This is my last one from the Ha run I had at home. NGC6188.
Just a little over 1h in 2min subs. Same rig. GSO8" F/4, QHY9 and Baader 7nm Ha. Moon was bright but Ara was far enough from it so contrast is better than the prawn. Although Wednesday night was bloody wet somehow, backwash from the cloudy East. That was a pita.
Full frame 1:1 here [3296x2460 - 3.6MB]
HD version here [1920x1433 - 1.4MB]
Posted version is a blown up crop of the region of interest.
That's it from me until the next batch of clear skies which is not happening in Sydney this week-end, that's for sure.
That's an impressive shot Marc. That really is extremely sharp and detailed.
Greg.
Thanks Greg. I was happy with the level of details in the center, yeah. Would love to do this one in Oiii and Sii as well if the weather cooperates but it looks like a wash out until Thursday next week. In Sydney anyway.
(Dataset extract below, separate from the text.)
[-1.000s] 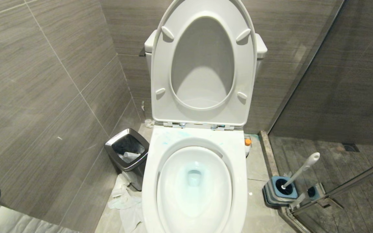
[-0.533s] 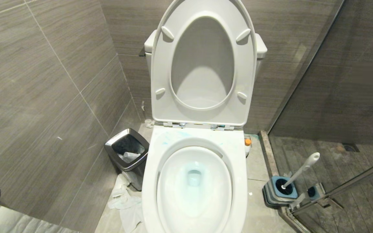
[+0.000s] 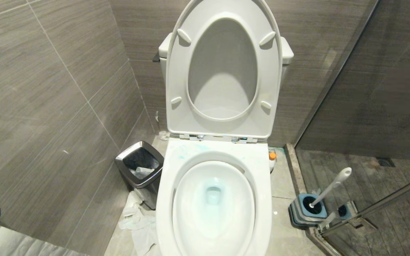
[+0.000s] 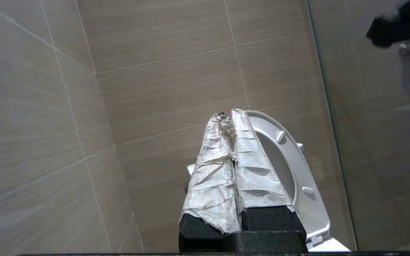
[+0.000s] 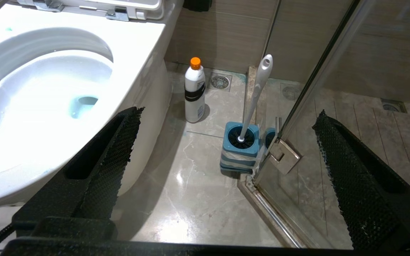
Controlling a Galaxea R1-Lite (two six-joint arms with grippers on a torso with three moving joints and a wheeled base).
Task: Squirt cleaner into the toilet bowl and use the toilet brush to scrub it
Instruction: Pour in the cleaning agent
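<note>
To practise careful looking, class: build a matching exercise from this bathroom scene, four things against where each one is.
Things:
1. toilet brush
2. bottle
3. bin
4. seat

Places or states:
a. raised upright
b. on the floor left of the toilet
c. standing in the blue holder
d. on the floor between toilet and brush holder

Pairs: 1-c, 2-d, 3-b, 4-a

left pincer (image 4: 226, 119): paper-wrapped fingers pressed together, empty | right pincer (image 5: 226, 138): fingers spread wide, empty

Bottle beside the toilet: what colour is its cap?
Orange, on a white bottle; clearest in the right wrist view.
</note>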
That's wonderful, Marc. By concentrating on H-alpha, you've shown that the cloud occupying the central third of the image is much brighter than the one to its left, something that is often completely concealed in tricolour narrowband images. Incredibly sharp - lots of stars resolved in the important central cluster. You can even see several very faint circular shock fronts in that central region that are normally only really obvious in OIII. Nice.
That's wonderful, Marc. By concentrating on H-alpha, you've shown that the cloud occupying the central third of the image is much brighter than the one to its left, something that is often completely concealed in tricolour narrowband images. Incredibly sharp - lots of stars resolved in the important central cluster. You can even see several very faint circular shock fronts in that central region that are normally only really obvious in OIII. Nice.
Thanks Mike. The first picture I've ever seen of it was an RGB shot you did with a C11 about 7 years ago, called "the Ara shoreline". That was a brilliant shot and it's still burnt onto my retina. Been shooting it since then, every opportunity I get.
Pumping out some sharp images Marc but with a forum saturated with mainstream targets like NGC6188, can you get away with Ha only? Its a great presentation of the detailed ridge of emission neb. Stars don't come much rounder than that. Nice! More, but with a hint of colour please.
Pumping out some sharp images Marc but with a forum saturated with mainstream targets like NGC6188, can you get away with Ha only? Its a great presentation of the detailed ridge of emission neb. Stars don't come much rounder than that. Nice! More, but with a hint of colour please.
Thanks mate. I might do a sepia version for you, like back in the day
very nice Marc,
i notice you are getting away with quite short Ha subs ... most people seem to go about 5x longer?
Cheers
Russ
Thanks Russel. The QHY9 has quite a low read noise so I can get away with it. These 3 clear nights we had, I was collimating the scope and also collecting a lot of data for the temperature compensation of the focuser. I'm doing this because I need to work it out for the FSQ next. The newt CFZ is a lot easier to play with.
So the shorter subs allowed me to get a lot more points as I was refocusing very often, monitoring the FWHM. The third night I had enough points in the temperature logs to fit a line in Excel and I only did minor adjustments to the automated process. That's why all that stuff was shot in 2min subs.